Required action:
Return every line of the data below exactly, but do not include the images.

Input data:
-----

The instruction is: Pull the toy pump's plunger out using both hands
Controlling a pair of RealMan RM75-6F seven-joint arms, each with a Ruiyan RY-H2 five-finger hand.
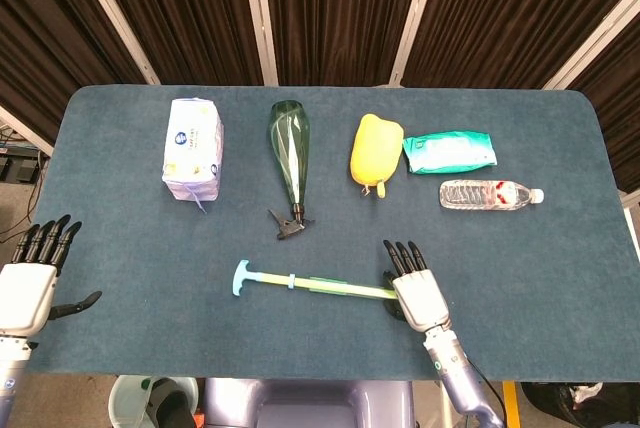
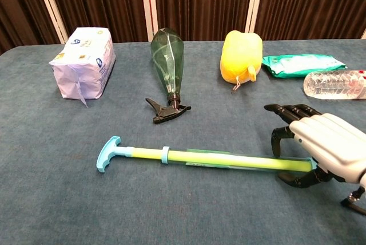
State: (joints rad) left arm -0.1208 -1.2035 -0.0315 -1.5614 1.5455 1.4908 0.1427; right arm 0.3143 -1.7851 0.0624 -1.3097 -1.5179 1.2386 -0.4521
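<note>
the right robot hand (image 2: pixel 323 145) grasps the right end of the toy pump (image 2: pixel 203 159), which lies across the near tabletop (image 2: pixel 51 199). the left robot hand (image 1: pixel 28 283) is released at the left edge, fingers apart. farther back lies a green spray bottle (image 2: pixel 168 68).

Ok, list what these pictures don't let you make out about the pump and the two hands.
- Toy pump: its right end, both views, is covered by the right hand; whether the fingers truly clamp the tube cannot be told.
- Right hand: chest view, its wrist is cut off by the right edge.
- Left hand: outside the chest view; seen only in the head view, at the left edge.
- Label on the pump tube: both views, too small to read.
</note>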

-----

Solution for this problem:
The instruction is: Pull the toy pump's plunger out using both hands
Controlling a pair of RealMan RM75-6F seven-joint arms, each with a Ruiyan RY-H2 five-finger hand.
State: (joints rad) left arm -0.1208 -1.2035 -0.0315 -1.5614 1.5455 1.4908 0.1427; right arm 0.3143 -1.7851 0.0624 -1.3097 -1.5179 1.2386 -0.4521
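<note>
the right robot hand (image 2: pixel 323 145) grasps the right end of the toy pump (image 2: pixel 203 159), which lies across the near tabletop (image 2: pixel 51 199). the left robot hand (image 1: pixel 28 283) is released at the left edge, fingers apart. farther back lies a green spray bottle (image 2: pixel 168 68).

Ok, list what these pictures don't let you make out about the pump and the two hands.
- Toy pump: its right end, both views, is covered by the right hand; whether the fingers truly clamp the tube cannot be told.
- Right hand: chest view, its wrist is cut off by the right edge.
- Left hand: outside the chest view; seen only in the head view, at the left edge.
- Label on the pump tube: both views, too small to read.
</note>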

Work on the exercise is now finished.